Records contained in a dataset
_ _ _ _
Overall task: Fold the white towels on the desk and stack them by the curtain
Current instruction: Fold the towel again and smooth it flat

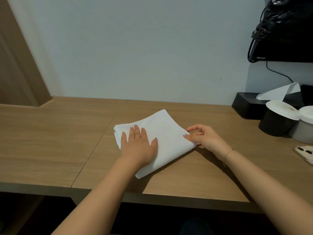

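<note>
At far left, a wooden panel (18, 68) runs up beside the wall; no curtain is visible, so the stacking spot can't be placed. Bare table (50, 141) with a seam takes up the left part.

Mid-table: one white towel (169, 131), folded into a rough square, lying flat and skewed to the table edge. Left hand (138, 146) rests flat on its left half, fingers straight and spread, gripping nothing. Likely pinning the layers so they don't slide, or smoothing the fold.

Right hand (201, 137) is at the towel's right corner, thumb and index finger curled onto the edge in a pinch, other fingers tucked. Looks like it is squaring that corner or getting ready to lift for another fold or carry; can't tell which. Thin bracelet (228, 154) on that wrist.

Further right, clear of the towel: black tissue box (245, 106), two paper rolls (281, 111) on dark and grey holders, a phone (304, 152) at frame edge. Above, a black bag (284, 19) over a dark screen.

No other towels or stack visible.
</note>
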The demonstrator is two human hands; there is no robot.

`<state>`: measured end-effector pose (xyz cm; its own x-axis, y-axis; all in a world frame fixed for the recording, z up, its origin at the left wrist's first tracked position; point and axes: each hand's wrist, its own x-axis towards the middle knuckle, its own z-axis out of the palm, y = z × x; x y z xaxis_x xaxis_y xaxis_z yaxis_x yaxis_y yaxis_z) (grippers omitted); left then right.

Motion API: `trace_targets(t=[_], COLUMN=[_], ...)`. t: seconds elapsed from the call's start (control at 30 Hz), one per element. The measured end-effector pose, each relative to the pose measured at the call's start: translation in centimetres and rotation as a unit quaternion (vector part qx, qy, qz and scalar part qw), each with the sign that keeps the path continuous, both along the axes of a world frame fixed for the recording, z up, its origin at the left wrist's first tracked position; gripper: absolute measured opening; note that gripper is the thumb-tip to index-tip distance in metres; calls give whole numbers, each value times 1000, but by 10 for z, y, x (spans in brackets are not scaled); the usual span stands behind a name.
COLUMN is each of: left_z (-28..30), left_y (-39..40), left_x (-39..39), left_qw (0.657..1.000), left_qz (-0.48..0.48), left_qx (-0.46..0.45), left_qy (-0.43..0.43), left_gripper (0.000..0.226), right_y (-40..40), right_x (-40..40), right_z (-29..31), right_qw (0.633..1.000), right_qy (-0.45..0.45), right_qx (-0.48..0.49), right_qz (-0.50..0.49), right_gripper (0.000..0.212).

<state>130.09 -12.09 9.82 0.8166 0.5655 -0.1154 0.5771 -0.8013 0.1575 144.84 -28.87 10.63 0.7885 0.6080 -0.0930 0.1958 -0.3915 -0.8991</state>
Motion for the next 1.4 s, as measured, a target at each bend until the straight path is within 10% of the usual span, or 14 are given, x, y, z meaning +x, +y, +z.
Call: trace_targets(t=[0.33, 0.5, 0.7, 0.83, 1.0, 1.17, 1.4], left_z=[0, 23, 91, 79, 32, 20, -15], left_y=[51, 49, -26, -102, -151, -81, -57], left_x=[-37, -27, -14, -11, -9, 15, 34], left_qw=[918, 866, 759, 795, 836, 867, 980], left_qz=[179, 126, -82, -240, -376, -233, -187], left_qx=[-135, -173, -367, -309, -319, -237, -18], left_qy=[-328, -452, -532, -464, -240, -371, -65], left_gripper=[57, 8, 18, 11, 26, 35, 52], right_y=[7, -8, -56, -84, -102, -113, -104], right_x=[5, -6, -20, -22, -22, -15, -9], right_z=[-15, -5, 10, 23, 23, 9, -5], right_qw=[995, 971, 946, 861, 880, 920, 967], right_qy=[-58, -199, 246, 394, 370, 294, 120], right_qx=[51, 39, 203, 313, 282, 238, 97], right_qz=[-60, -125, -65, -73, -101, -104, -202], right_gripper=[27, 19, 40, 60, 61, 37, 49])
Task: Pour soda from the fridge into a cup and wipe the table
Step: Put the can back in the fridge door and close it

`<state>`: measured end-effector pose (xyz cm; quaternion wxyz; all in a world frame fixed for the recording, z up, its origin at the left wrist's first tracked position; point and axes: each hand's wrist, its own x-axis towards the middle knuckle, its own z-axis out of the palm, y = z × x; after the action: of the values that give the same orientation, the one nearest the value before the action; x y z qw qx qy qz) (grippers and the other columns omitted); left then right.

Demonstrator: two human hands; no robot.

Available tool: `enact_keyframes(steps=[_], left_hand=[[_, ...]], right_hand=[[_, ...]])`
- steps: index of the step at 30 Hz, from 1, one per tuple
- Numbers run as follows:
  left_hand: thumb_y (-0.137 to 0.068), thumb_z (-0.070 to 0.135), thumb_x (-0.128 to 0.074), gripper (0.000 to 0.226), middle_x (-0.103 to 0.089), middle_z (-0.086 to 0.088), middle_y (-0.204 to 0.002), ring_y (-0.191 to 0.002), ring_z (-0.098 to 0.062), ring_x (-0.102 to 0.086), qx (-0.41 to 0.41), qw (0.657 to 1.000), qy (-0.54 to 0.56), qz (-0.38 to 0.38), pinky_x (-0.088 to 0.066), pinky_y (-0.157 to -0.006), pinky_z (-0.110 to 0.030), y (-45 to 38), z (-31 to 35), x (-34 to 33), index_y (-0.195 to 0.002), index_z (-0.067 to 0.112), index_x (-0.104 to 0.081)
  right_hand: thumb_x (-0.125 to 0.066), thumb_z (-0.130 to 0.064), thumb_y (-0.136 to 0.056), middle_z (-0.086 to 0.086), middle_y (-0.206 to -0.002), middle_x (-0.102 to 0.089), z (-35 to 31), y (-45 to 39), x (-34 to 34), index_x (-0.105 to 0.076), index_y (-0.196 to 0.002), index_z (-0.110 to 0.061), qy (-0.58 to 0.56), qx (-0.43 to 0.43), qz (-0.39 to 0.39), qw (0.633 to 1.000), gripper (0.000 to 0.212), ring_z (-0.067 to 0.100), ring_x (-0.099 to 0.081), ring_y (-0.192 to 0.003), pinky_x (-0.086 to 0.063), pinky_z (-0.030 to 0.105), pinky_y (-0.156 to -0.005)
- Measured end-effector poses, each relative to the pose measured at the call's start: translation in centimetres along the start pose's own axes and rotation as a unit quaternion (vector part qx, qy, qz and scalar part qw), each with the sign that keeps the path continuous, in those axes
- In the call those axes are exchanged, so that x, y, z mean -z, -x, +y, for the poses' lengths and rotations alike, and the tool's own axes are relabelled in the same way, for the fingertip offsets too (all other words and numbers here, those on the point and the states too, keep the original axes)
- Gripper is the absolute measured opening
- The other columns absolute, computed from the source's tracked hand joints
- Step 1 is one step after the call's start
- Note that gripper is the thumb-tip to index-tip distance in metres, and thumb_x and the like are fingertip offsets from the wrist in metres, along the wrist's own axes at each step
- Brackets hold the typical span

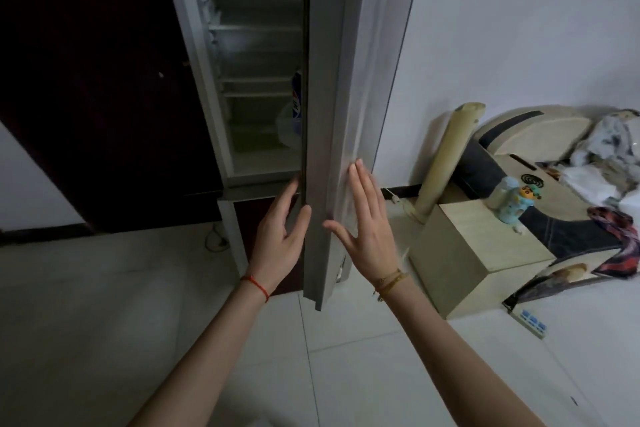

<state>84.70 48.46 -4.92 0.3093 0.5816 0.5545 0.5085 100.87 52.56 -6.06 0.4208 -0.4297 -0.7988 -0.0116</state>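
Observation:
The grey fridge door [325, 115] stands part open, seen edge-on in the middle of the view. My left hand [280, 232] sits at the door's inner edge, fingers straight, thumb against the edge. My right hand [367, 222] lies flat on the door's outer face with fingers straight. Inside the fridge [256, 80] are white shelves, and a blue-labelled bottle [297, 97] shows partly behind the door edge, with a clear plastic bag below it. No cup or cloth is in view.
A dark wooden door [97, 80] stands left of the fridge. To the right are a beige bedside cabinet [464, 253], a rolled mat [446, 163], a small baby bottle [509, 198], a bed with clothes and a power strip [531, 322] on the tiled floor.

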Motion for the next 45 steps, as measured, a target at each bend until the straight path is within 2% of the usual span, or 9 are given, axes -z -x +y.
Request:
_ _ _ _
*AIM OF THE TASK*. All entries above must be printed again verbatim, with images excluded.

*COMPLETED TASK*.
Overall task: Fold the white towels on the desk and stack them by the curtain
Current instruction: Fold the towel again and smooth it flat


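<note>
At far left, a wooden panel (18, 68) runs up beside the wall; no curtain is visible, so the stacking spot can't be placed. Bare table (50, 141) with a seam takes up the left part.

Mid-table: one white towel (169, 131), folded into a rough square, lying flat and skewed to the table edge. Left hand (138, 146) rests flat on its left half, fingers straight and spread, gripping nothing. Likely pinning the layers so they don't slide, or smoothing the fold.

Right hand (201, 137) is at the towel's right corner, thumb and index finger curled onto the edge in a pinch, other fingers tucked. Looks like it is squaring that corner or getting ready to lift for another fold or carry; can't tell which. Thin bracelet (228, 154) on that wrist.

Further right, clear of the towel: black tissue box (245, 106), two paper rolls (281, 111) on dark and grey holders, a phone (304, 152) at frame edge. Above, a black bag (284, 19) over a dark screen.

No other towels or stack visible.
</note>
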The demonstrator is two human hands; there is no robot.

`<state>`: measured end-effector pose (xyz cm; its own x-axis, y-axis; all in a world frame fixed for the recording, z up, its origin at the left wrist's first tracked position; point and axes: each hand's wrist, its own x-axis towards the middle knuckle, its own z-axis out of the palm, y = z × x; x y z xaxis_x xaxis_y xaxis_z yaxis_x yaxis_y yaxis_z) (grippers omitted); left then right.

Motion API: `trace_targets(t=[_], COLUMN=[_], ...)`. t: seconds elapsed from the call's start (control at 30 Hz), one per element. The measured end-effector pose, each relative to the pose measured at the call's start: translation in centimetres and rotation as a unit quaternion (vector part qx, qy, qz and scalar part qw), each with the sign that keeps the path continuous, both along the axes of a world frame fixed for the recording, z up, its origin at the left wrist's first tracked position; gripper: absolute measured opening; note that gripper is the thumb-tip to index-tip distance in metres; calls give whole numbers, each value times 1000, but by 10 for z, y, x (spans in brackets are not scaled); the usual span stands behind a name.
COLUMN is each of: left_z (-28..30), left_y (-39..40), left_x (-39..39), left_qw (0.657..1.000), left_qz (-0.48..0.48), left_qx (-0.46..0.45), left_qy (-0.43..0.43), left_gripper (0.000..0.226), right_y (-40..40), right_x (-40..40), right_z (-29..31), right_qw (0.633..1.000), right_qy (-0.45..0.45), right_qx (-0.48..0.49), right_qz (-0.50..0.49), right_gripper (0.000..0.212).

<state>130.09 -12.09 9.82 0.8166 0.5655 -0.1154 0.5771 -0.8013 0.1575 144.84 -28.87 10.63 0.7885 0.6080 -0.0930 0.1958 -0.3915 -0.8991</state>
Motion for the next 1.4 s, as measured, a target at each bend until the straight path is within 10% of the usual span, or 14 are given, x, y, z meaning +x, +y, +z.
Call: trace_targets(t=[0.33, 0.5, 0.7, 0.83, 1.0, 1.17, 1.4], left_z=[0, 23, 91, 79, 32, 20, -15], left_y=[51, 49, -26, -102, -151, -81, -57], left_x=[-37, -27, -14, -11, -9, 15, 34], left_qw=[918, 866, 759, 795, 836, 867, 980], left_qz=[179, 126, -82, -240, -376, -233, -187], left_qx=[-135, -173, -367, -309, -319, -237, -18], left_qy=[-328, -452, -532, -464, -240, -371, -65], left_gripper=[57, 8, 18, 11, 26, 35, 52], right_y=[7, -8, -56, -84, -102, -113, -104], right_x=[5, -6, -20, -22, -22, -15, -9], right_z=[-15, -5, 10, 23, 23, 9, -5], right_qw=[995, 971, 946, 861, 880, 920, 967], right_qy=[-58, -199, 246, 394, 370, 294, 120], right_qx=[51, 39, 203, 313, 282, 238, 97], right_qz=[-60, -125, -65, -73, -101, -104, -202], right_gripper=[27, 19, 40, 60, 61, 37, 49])
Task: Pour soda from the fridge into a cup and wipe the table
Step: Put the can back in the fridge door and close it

`<state>`: measured end-effector pose (xyz cm; quaternion wxyz; all in a world frame fixed for the recording, z up, its origin at the left wrist's first tracked position; point and axes: each hand's wrist, its own x-axis towards the middle knuckle, its own z-axis out of the palm, y = z × x; after the action: of the values that give the same orientation, the one nearest the value before the action; x y z qw qx qy qz) (grippers and the other columns omitted); left then right.

Demonstrator: two human hands; no robot.

Available tool: `enact_keyframes(steps=[_], left_hand=[[_, ...]], right_hand=[[_, ...]])`
- steps: index of the step at 30 Hz, from 1, one per tuple
- Numbers run as follows:
  left_hand: thumb_y (-0.137 to 0.068), thumb_z (-0.070 to 0.135), thumb_x (-0.128 to 0.074), gripper (0.000 to 0.226), middle_x (-0.103 to 0.089), middle_z (-0.086 to 0.088), middle_y (-0.204 to 0.002), ring_y (-0.191 to 0.002), ring_z (-0.098 to 0.062), ring_x (-0.102 to 0.086), qx (-0.41 to 0.41), qw (0.657 to 1.000), qy (-0.54 to 0.56), qz (-0.38 to 0.38), pinky_x (-0.088 to 0.066), pinky_y (-0.157 to -0.006), pinky_z (-0.110 to 0.030), y (-45 to 38), z (-31 to 35), x (-34 to 33), index_y (-0.195 to 0.002), index_z (-0.067 to 0.112), index_x (-0.104 to 0.081)
  right_hand: thumb_x (-0.125 to 0.066), thumb_z (-0.130 to 0.064), thumb_y (-0.136 to 0.056), middle_z (-0.086 to 0.086), middle_y (-0.206 to -0.002), middle_x (-0.102 to 0.089), z (-35 to 31), y (-45 to 39), x (-34 to 34), index_x (-0.105 to 0.076), index_y (-0.196 to 0.002), index_z (-0.110 to 0.061), qy (-0.58 to 0.56), qx (-0.43 to 0.43), qz (-0.39 to 0.39), qw (0.633 to 1.000), gripper (0.000 to 0.212), ring_z (-0.067 to 0.100), ring_x (-0.099 to 0.081), ring_y (-0.192 to 0.003), pinky_x (-0.086 to 0.063), pinky_z (-0.030 to 0.105), pinky_y (-0.156 to -0.005)
- Measured end-effector poses, each relative to the pose measured at the call's start: translation in centimetres along the start pose's own axes and rotation as a unit quaternion (vector part qx, qy, qz and scalar part qw), each with the sign that keeps the path continuous, in those axes
- In the call those axes are exchanged, so that x, y, z mean -z, -x, +y, for the poses' lengths and rotations alike, and the tool's own axes are relabelled in the same way, for the fingertip offsets too (all other words and numbers here, those on the point and the states too, keep the original axes)
- Gripper is the absolute measured opening
- The other columns absolute, computed from the source's tracked hand joints
- Step 1 is one step after the call's start
- Note that gripper is the thumb-tip to index-tip distance in metres, and thumb_x and the like are fingertip offsets from the wrist in metres, along the wrist's own axes at each step
- Brackets hold the typical span


<state>84.70 48.46 -4.92 0.3093 0.5816 0.5545 0.5085 100.87 52.56 -6.06 0.4208 -0.4297 -0.7988 -0.0116</state>
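Observation:
The grey fridge door [325, 115] stands part open, seen edge-on in the middle of the view. My left hand [280, 232] sits at the door's inner edge, fingers straight, thumb against the edge. My right hand [367, 222] lies flat on the door's outer face with fingers straight. Inside the fridge [256, 80] are white shelves, and a blue-labelled bottle [297, 97] shows partly behind the door edge, with a clear plastic bag below it. No cup or cloth is in view.
A dark wooden door [97, 80] stands left of the fridge. To the right are a beige bedside cabinet [464, 253], a rolled mat [446, 163], a small baby bottle [509, 198], a bed with clothes and a power strip [531, 322] on the tiled floor.
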
Motion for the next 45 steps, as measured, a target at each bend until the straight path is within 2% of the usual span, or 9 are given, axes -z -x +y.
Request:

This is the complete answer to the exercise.